THE TASK> Here the job is to return only the lines of the material, exactly, from the first one to the line with "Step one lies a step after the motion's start".

DATA PROVIDED>

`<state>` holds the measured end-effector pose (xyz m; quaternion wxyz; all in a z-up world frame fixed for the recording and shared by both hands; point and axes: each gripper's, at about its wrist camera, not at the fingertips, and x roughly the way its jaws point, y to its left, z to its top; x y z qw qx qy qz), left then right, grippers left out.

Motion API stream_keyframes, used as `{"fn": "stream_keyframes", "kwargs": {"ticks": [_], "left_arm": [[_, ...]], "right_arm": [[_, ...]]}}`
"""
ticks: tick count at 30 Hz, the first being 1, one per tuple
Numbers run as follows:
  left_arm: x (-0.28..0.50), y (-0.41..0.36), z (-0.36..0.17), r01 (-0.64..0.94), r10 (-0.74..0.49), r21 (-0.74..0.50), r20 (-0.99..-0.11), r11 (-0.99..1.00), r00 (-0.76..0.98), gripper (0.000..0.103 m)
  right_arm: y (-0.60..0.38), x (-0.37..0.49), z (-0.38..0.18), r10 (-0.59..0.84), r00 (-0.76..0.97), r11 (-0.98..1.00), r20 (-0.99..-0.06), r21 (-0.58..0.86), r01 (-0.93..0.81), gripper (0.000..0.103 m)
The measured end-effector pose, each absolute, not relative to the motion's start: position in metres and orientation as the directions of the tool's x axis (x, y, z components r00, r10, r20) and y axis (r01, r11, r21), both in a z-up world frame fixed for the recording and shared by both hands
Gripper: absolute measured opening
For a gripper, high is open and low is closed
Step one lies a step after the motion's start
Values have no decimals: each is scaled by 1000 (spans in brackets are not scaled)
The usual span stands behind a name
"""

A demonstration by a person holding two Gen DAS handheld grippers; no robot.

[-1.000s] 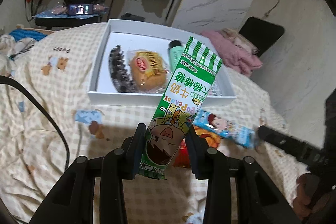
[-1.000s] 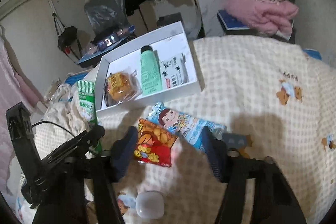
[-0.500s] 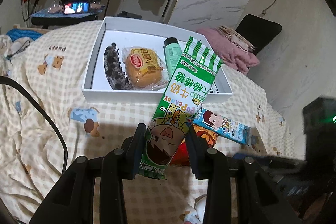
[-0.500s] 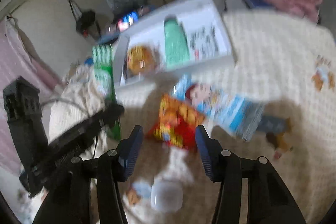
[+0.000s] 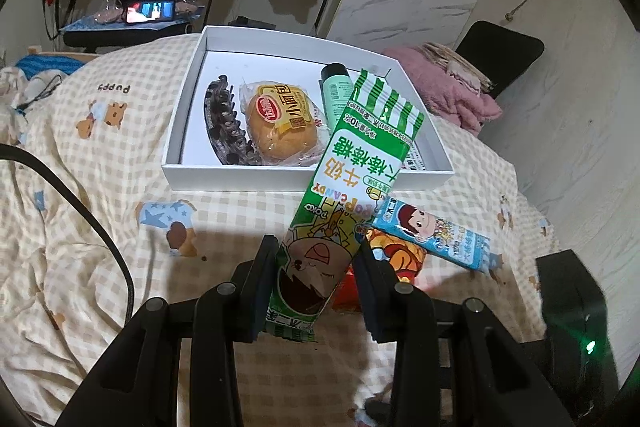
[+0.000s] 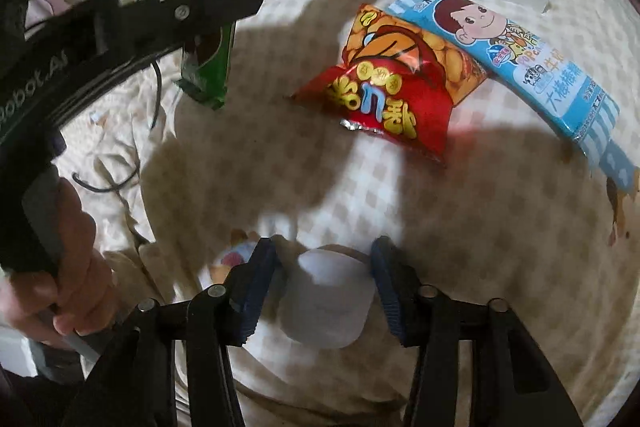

WRITTEN RESPONSE>
`<state>` holds the measured end-effector pose (xyz m; quaternion wxyz; all in a z-up world frame fixed for the recording and shared by both hands; point and axes: each gripper's, at about its wrist camera, not at the fingertips, and x roughly the way its jaws point, y to its left, z to its top; x y z qw qx qy qz), left then right, grippers left out.

Motion API stream_keyframes, used as `{"fn": "stream_keyframes", "kwargs": {"ticks": [_], "left_arm": [[_, ...]], "right_arm": [[_, ...]]}}`
"""
ticks: tick count at 30 Hz, the first being 1, one per tuple
Numbers run as follows:
  left_arm: x (-0.28..0.50), y (-0.41..0.36), z (-0.36..0.17), r01 (-0.64..0.94), r10 (-0.74..0.49), r21 (-0.74..0.50), r20 (-0.99..-0.11), r11 (-0.99..1.00), r00 (-0.76..0.98), gripper (0.000..0.103 m)
  right_arm: y (-0.60..0.38), x (-0.37..0.49), z (-0.38..0.18), r10 (-0.59..0.84), r00 (-0.76..0.97), r11 (-0.98..1.00), r20 (-0.99..-0.06), r21 (-0.58..0.86), r01 (-0.93..0.81), gripper (0.000..0.103 m)
The measured end-effector pose, each absolute, not relative to the motion's start: position in metres and orientation as the directions of the tool's x axis (x, y, z components r00, r10, r20) and y axis (r01, r11, r21), both in a z-up world frame fixed for the recording and shared by both hands
Gripper: absolute measured opening
For a gripper, high is open and low is closed
Step one lies a step after the motion's start

This finishes the response to the exercise.